_What to produce:_
Some lines below hold "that". Pick them out and copy them.

[[ Data excerpt, beginning ]]

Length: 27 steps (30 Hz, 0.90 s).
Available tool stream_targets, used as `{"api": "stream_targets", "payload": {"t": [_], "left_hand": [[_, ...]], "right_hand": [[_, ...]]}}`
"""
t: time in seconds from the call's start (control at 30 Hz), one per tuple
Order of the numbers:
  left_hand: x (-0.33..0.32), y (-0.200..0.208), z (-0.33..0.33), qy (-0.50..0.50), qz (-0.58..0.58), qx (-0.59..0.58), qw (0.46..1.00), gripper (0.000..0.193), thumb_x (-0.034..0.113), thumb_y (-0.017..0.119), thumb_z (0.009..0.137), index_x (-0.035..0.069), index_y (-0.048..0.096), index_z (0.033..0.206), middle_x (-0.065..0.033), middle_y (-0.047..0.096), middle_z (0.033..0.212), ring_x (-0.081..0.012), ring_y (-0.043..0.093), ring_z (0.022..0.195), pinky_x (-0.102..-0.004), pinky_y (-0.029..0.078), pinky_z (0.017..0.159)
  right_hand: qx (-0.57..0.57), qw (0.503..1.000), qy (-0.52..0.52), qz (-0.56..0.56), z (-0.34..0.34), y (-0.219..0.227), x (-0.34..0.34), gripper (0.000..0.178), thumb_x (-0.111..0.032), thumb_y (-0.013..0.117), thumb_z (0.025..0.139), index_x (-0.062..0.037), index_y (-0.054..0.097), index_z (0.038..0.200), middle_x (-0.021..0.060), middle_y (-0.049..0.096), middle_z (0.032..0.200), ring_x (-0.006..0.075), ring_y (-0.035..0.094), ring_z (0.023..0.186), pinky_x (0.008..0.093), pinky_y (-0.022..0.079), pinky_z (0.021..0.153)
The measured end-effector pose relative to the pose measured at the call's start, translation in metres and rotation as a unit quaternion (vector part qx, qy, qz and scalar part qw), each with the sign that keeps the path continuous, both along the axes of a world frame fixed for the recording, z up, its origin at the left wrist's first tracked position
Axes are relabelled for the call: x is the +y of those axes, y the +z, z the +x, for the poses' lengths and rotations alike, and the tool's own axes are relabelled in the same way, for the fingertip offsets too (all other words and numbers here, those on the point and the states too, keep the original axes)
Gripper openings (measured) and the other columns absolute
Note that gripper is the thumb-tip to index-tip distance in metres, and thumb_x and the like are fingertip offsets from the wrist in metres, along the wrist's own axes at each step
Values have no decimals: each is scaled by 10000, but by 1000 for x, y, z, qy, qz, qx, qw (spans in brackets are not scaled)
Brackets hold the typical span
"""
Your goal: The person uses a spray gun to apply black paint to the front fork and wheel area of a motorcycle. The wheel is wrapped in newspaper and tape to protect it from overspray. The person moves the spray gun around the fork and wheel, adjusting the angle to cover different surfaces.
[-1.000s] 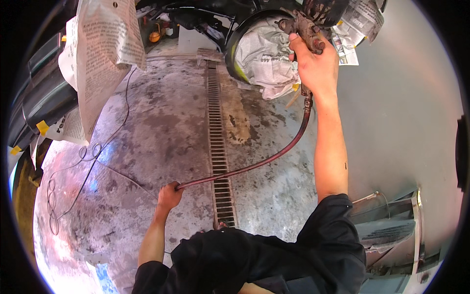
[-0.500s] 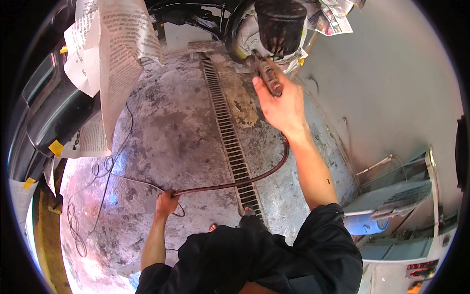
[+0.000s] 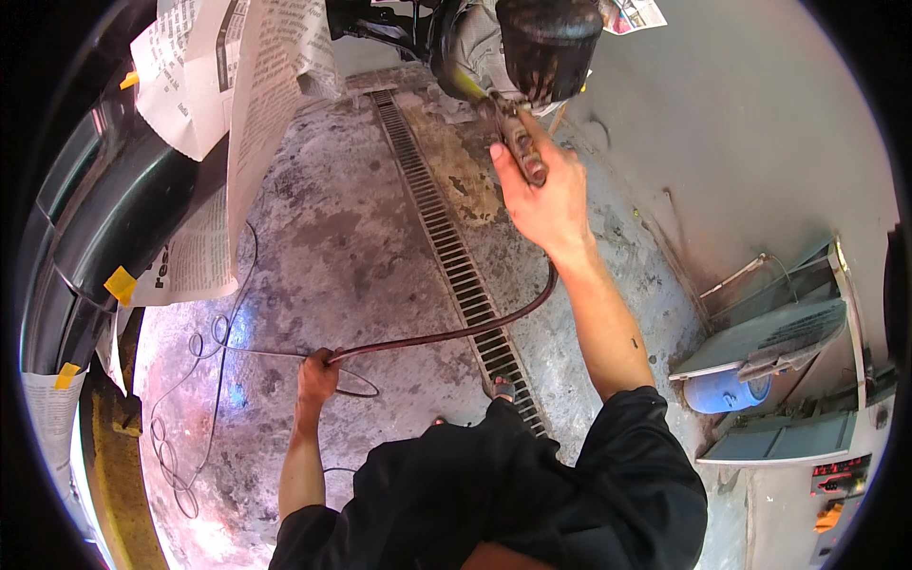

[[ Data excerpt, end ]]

_Answer to the problem:_
The measured end-effector pose relative to the pose measured at the call's start, translation in metres and rotation as a unit quaternion (vector part qx, qy, qz and scalar part qw), each with the sign that keeps the path continuous, both along the axes of a world frame fixed for the recording, z up, its origin at the left wrist's first tracked position
Note that gripper is the thumb-tip to index-tip distance in metres, and thumb_x and the like are fingertip offsets from the wrist in metres, along the wrist's own axes at each step

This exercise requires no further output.